### WHAT YOU HAVE TO DO:
Retype word for word the lines of the data below, from the first to the one bearing "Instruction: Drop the", with that one included.

Stored data entries:
+ + + + + + +

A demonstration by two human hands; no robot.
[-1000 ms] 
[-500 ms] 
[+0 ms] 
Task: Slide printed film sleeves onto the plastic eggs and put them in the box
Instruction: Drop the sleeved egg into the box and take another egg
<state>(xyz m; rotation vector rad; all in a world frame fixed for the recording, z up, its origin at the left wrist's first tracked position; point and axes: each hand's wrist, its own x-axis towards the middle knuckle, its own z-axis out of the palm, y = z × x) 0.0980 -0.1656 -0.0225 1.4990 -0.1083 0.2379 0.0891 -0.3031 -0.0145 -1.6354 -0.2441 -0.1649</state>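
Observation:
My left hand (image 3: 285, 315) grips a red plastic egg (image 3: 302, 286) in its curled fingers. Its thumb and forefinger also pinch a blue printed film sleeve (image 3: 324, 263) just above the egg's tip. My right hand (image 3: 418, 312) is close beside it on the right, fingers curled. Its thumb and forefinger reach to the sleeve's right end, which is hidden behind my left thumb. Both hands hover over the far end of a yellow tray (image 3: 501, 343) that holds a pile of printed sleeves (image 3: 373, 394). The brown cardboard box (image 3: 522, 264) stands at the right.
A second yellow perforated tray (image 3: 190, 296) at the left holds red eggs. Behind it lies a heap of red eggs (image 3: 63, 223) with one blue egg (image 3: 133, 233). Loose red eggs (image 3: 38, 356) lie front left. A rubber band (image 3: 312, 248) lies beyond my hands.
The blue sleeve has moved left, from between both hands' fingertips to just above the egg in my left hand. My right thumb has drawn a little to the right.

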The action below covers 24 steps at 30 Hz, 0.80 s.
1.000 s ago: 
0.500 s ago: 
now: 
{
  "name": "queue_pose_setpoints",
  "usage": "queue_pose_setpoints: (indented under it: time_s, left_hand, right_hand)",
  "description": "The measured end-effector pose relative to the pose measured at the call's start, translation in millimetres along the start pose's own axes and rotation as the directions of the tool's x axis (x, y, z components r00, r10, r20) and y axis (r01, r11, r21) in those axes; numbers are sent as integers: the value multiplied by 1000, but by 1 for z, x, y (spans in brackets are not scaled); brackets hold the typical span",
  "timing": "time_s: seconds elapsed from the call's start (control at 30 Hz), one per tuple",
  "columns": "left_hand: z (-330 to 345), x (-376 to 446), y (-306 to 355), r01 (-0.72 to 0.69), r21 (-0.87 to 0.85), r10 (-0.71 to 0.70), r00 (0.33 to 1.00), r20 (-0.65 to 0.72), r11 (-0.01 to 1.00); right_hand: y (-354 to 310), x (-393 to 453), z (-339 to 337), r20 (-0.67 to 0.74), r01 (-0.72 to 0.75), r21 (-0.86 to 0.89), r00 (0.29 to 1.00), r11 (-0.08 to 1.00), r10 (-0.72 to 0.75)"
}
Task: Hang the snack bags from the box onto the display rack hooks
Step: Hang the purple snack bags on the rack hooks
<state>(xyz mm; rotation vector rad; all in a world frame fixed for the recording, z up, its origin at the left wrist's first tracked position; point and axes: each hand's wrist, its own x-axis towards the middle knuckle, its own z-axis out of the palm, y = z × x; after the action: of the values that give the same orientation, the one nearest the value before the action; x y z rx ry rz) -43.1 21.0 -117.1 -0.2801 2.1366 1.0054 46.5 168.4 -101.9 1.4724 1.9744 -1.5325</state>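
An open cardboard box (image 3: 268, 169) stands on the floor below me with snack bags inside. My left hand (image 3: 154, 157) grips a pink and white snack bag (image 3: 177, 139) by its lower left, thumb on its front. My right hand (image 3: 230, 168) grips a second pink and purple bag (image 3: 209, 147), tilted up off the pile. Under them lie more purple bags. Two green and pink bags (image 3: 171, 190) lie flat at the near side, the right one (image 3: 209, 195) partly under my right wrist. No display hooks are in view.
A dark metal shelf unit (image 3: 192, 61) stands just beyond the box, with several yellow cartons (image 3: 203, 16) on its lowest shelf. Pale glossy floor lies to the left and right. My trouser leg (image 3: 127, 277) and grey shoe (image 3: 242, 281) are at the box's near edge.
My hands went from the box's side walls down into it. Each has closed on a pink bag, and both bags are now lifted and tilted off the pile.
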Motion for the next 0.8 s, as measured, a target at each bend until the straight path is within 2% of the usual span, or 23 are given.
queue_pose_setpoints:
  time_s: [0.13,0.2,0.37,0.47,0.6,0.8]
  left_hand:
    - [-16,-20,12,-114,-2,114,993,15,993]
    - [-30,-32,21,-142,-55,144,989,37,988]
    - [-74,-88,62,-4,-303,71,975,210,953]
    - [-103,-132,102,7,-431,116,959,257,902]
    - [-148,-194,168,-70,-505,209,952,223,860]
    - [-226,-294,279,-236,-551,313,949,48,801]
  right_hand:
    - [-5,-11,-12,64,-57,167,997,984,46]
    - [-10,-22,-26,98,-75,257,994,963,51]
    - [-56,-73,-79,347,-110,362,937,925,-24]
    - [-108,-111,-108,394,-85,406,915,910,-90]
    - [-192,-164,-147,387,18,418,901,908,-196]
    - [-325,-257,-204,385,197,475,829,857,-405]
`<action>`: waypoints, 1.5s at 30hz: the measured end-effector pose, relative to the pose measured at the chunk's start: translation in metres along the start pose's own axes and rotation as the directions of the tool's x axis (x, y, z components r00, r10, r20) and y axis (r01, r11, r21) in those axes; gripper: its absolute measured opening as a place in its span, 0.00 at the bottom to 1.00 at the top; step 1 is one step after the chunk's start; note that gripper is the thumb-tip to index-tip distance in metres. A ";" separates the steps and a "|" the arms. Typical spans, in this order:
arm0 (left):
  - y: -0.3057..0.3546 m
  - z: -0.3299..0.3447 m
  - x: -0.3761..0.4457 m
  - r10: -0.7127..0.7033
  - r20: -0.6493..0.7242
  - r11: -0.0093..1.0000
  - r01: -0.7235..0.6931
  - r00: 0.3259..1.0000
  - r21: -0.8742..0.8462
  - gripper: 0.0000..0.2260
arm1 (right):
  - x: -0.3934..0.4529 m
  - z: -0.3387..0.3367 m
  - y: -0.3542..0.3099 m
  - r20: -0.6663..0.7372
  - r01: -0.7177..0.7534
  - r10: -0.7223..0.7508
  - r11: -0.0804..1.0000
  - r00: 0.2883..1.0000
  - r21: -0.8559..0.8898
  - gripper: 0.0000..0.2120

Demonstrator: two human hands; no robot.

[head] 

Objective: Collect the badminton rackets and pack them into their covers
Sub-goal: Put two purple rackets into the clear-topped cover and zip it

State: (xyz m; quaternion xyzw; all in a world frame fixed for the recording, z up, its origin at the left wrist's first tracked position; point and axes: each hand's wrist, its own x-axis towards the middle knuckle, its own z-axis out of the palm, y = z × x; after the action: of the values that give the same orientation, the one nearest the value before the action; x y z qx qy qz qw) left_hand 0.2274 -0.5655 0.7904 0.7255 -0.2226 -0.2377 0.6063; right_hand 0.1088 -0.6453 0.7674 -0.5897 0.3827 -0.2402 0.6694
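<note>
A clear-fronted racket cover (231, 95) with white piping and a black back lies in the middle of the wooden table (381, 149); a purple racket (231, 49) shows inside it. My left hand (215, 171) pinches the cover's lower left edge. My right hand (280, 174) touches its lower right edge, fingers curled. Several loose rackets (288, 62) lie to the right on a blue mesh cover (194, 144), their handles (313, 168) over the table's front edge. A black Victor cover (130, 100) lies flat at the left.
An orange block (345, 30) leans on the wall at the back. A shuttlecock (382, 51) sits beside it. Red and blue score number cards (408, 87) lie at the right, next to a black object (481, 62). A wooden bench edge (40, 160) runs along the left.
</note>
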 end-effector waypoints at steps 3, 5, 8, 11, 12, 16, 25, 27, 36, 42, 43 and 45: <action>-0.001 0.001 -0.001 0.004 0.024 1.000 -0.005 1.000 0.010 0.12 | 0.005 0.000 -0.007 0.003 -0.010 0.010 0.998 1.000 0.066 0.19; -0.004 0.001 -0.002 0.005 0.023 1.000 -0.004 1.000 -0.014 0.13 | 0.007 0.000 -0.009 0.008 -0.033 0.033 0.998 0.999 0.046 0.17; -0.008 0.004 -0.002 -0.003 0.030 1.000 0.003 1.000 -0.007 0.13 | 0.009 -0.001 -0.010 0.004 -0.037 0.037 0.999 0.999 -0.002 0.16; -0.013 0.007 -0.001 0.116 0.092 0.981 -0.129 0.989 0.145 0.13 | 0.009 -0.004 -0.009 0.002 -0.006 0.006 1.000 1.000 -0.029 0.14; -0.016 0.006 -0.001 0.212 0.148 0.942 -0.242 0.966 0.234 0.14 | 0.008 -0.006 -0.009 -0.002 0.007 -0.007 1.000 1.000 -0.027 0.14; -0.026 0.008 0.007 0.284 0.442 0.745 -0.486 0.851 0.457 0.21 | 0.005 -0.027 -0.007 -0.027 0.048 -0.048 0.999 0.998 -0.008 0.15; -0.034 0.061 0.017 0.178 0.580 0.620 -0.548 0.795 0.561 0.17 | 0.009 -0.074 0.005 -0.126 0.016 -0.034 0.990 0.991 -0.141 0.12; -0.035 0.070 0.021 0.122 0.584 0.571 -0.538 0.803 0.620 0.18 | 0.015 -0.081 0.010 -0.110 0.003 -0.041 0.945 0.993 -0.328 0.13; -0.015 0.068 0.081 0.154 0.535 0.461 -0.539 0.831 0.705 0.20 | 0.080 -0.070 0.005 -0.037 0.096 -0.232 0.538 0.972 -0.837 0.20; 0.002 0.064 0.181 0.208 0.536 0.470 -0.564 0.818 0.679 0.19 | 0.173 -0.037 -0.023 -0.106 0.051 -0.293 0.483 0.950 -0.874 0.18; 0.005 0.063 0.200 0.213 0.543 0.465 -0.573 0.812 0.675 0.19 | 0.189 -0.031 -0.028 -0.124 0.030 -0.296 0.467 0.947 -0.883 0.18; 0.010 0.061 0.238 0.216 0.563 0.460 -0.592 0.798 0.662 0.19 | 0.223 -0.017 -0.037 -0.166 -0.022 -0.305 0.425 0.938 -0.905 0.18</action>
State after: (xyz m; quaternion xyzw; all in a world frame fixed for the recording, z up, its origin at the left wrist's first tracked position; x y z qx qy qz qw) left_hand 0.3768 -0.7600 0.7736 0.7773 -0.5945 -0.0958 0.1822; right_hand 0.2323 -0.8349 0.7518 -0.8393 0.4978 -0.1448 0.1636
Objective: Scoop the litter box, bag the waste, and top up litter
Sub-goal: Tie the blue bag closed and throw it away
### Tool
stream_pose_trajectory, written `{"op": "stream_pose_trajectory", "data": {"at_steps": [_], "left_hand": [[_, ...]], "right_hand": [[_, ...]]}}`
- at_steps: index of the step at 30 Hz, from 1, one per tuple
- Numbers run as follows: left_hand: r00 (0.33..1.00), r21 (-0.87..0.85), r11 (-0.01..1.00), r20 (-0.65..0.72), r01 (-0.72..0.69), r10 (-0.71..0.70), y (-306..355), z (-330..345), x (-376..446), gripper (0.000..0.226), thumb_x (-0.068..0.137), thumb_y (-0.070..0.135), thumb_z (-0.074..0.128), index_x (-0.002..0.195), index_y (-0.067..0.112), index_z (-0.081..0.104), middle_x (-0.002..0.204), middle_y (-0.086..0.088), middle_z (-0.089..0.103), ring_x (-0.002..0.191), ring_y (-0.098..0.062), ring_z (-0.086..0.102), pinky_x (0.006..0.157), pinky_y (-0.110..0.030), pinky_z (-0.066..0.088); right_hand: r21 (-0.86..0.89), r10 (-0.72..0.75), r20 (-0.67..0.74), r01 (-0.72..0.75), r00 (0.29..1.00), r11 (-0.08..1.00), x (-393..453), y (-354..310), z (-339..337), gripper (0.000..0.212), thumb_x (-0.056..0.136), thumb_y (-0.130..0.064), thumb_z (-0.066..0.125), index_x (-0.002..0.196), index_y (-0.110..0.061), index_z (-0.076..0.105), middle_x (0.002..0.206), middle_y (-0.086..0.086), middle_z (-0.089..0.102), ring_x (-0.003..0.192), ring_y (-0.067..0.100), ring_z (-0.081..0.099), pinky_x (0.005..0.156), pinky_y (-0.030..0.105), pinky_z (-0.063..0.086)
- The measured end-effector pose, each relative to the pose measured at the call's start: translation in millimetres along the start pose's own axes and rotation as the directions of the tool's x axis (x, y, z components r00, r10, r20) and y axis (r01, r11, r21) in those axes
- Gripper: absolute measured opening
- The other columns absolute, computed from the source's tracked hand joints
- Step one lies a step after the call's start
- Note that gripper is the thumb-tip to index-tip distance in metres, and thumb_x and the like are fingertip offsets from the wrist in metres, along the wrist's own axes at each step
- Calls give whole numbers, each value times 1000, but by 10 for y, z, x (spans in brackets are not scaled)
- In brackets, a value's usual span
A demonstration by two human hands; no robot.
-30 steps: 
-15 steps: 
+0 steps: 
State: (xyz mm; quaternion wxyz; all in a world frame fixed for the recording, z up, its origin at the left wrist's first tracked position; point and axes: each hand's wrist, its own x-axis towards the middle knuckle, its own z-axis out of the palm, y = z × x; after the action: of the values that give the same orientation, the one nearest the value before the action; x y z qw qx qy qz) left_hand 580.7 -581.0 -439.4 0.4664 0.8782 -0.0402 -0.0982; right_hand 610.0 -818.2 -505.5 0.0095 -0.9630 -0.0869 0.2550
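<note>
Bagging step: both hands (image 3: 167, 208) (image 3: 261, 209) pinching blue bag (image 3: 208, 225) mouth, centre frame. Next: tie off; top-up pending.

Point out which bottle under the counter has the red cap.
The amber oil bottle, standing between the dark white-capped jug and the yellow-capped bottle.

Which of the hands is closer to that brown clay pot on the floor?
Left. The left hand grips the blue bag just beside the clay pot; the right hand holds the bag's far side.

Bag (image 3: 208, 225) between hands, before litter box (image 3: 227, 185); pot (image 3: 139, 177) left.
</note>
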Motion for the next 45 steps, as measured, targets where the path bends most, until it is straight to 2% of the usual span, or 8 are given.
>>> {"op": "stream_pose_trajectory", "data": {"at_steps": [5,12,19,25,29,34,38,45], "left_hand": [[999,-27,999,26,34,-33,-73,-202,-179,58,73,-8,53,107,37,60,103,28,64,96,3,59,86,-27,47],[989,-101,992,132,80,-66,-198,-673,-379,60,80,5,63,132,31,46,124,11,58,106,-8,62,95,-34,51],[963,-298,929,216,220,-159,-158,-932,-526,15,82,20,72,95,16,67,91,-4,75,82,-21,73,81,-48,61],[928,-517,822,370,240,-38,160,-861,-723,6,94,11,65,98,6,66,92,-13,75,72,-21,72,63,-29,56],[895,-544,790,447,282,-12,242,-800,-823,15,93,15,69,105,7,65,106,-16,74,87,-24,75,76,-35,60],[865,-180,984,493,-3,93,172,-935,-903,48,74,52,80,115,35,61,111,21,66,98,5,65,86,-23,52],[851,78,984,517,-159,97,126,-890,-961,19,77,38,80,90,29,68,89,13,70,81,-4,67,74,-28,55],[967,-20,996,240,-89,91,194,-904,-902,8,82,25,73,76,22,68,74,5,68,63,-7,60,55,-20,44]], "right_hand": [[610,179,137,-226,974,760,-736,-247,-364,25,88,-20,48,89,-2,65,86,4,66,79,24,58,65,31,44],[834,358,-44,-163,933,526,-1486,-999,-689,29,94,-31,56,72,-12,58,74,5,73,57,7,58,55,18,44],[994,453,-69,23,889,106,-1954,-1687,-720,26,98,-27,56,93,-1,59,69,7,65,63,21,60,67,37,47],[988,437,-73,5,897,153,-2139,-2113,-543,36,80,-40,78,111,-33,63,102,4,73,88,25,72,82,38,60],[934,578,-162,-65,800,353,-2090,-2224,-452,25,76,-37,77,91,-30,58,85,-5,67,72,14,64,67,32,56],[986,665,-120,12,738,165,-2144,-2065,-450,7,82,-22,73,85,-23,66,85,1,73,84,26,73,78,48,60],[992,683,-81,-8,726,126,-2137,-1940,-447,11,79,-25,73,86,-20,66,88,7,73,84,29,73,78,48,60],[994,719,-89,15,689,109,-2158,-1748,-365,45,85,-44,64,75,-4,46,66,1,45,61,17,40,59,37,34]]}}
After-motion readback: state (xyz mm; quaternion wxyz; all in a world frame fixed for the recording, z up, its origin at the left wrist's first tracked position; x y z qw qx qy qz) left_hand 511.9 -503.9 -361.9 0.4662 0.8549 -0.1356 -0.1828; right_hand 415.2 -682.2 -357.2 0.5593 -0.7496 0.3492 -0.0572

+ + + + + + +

### SOLUTION TO THE EXERCISE:
A demonstration by two human hands; no robot.
[-1000 ms] 
[-500 ms] 
[+0 ms] 
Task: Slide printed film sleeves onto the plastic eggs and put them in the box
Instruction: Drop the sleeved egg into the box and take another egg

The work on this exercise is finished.